Starting at the line that contains "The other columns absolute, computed" and ending at the line that contains "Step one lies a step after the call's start", the lines below are to be given again exactly, with nothing added.

··· Source data

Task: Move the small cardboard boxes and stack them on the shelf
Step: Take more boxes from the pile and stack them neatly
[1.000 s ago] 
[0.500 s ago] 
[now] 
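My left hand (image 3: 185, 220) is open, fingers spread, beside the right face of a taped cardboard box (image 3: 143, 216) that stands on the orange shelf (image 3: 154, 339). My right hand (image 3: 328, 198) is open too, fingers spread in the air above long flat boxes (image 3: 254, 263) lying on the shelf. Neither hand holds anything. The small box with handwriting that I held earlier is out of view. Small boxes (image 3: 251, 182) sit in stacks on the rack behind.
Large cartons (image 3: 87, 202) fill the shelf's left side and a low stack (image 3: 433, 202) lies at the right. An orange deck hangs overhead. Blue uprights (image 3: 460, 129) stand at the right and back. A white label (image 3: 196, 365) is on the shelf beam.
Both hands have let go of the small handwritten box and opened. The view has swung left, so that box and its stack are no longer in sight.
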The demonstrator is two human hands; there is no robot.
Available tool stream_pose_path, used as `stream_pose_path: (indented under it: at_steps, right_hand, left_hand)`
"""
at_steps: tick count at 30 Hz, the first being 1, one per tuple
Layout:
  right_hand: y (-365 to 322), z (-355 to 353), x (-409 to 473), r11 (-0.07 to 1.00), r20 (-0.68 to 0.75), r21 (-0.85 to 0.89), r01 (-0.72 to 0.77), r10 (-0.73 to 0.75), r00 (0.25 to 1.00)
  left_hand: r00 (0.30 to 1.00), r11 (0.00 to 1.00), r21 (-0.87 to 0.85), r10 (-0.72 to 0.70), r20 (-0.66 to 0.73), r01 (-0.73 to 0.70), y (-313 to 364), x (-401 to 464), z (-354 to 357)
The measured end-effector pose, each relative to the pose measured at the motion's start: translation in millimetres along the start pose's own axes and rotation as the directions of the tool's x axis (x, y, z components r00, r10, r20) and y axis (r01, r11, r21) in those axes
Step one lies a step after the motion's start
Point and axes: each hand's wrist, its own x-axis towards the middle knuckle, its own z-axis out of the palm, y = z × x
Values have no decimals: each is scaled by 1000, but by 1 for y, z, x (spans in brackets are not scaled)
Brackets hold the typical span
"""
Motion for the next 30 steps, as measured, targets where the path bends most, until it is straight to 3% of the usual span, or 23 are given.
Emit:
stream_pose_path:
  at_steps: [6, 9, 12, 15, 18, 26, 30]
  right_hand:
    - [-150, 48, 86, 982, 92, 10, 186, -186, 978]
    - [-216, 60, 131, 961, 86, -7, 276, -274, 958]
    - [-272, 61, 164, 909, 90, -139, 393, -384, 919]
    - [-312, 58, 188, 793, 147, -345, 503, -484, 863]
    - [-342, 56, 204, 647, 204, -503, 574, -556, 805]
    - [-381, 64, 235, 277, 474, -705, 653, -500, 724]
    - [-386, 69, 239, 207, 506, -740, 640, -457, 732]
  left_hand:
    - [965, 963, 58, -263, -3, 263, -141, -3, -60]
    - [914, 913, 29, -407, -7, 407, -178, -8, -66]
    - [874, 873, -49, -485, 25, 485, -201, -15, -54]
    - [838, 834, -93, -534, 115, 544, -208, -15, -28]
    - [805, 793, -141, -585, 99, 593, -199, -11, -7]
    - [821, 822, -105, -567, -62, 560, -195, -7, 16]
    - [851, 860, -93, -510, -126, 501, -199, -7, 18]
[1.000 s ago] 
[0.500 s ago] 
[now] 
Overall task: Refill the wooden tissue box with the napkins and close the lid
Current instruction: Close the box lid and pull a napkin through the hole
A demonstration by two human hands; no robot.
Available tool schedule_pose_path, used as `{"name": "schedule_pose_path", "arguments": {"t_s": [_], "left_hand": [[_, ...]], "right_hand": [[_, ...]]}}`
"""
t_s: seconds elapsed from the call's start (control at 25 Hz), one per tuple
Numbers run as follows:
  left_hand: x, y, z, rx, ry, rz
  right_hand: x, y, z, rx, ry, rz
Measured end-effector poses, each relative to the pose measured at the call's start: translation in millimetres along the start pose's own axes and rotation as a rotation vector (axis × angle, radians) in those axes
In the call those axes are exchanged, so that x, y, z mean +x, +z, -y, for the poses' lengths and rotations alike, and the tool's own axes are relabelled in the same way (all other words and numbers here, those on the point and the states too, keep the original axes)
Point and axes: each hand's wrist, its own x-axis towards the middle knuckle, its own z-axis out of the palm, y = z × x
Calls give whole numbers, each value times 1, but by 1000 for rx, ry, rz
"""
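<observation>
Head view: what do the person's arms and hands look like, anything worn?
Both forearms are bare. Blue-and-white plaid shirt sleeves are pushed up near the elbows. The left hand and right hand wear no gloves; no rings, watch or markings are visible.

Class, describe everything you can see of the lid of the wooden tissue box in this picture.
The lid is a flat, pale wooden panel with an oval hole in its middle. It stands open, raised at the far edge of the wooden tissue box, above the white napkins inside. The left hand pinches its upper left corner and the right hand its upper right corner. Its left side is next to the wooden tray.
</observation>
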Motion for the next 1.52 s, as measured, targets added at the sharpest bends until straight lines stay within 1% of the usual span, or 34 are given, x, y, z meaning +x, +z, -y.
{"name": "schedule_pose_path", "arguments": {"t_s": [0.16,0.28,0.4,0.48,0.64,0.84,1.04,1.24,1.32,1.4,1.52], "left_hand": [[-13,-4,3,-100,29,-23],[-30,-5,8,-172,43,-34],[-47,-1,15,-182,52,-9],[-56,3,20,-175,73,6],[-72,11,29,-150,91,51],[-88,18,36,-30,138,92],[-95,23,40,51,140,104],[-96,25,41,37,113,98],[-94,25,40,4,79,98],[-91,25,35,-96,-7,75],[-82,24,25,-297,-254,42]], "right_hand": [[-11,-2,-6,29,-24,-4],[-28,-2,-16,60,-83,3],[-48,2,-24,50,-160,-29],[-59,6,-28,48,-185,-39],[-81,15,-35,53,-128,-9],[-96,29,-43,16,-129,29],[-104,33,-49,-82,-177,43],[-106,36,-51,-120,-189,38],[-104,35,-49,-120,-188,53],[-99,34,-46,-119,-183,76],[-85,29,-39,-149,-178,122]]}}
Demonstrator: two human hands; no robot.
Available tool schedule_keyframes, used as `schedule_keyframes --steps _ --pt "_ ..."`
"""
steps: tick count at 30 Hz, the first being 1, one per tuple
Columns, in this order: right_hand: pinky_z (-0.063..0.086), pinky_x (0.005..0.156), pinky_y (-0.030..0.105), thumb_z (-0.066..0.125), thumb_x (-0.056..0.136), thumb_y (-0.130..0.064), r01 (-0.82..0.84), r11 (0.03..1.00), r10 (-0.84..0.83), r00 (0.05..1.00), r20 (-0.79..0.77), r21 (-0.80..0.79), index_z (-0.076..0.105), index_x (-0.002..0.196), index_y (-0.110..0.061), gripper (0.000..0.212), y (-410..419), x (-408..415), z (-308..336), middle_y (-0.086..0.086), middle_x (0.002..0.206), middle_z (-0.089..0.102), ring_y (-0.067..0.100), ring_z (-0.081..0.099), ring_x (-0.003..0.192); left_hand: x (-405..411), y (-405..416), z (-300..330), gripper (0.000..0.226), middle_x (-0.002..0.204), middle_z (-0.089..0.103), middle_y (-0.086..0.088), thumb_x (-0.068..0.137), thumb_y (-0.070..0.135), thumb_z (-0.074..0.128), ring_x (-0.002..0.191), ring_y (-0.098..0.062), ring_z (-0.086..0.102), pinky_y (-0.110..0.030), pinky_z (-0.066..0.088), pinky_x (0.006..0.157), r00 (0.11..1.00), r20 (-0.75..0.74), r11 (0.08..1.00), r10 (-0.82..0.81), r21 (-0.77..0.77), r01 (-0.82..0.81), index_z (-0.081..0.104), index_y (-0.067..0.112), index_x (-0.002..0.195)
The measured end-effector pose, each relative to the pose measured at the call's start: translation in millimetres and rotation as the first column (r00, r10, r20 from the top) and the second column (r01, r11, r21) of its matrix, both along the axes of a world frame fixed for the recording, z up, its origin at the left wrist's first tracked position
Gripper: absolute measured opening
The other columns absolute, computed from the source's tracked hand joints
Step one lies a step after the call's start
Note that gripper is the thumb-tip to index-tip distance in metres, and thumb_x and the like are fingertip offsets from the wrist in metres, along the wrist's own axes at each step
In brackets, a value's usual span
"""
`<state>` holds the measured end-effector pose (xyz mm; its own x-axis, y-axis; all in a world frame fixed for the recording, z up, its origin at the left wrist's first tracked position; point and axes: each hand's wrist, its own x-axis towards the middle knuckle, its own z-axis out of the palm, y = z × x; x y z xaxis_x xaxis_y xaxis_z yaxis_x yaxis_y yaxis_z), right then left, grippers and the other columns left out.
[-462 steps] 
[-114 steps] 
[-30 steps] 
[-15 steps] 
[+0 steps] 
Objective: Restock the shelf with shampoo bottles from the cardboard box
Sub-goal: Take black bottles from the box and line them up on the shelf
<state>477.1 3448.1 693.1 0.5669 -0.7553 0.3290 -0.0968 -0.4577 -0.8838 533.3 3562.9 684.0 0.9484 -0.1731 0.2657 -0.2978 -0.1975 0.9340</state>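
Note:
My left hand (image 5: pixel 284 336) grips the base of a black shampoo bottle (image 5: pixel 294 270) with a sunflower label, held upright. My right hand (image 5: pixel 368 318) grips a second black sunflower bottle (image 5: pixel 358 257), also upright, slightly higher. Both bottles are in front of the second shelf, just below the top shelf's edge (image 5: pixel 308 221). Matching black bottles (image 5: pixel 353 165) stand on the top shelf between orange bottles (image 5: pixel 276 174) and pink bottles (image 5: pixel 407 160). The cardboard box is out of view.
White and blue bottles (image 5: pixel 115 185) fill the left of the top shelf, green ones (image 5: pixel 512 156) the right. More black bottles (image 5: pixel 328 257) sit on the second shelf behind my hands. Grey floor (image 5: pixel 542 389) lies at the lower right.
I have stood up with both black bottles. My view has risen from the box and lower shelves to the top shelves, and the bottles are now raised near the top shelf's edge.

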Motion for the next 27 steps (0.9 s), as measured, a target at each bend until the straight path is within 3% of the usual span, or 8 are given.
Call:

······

### Result below
The other columns absolute, computed from the source's tracked hand joints
Step one lies a step after the call's start

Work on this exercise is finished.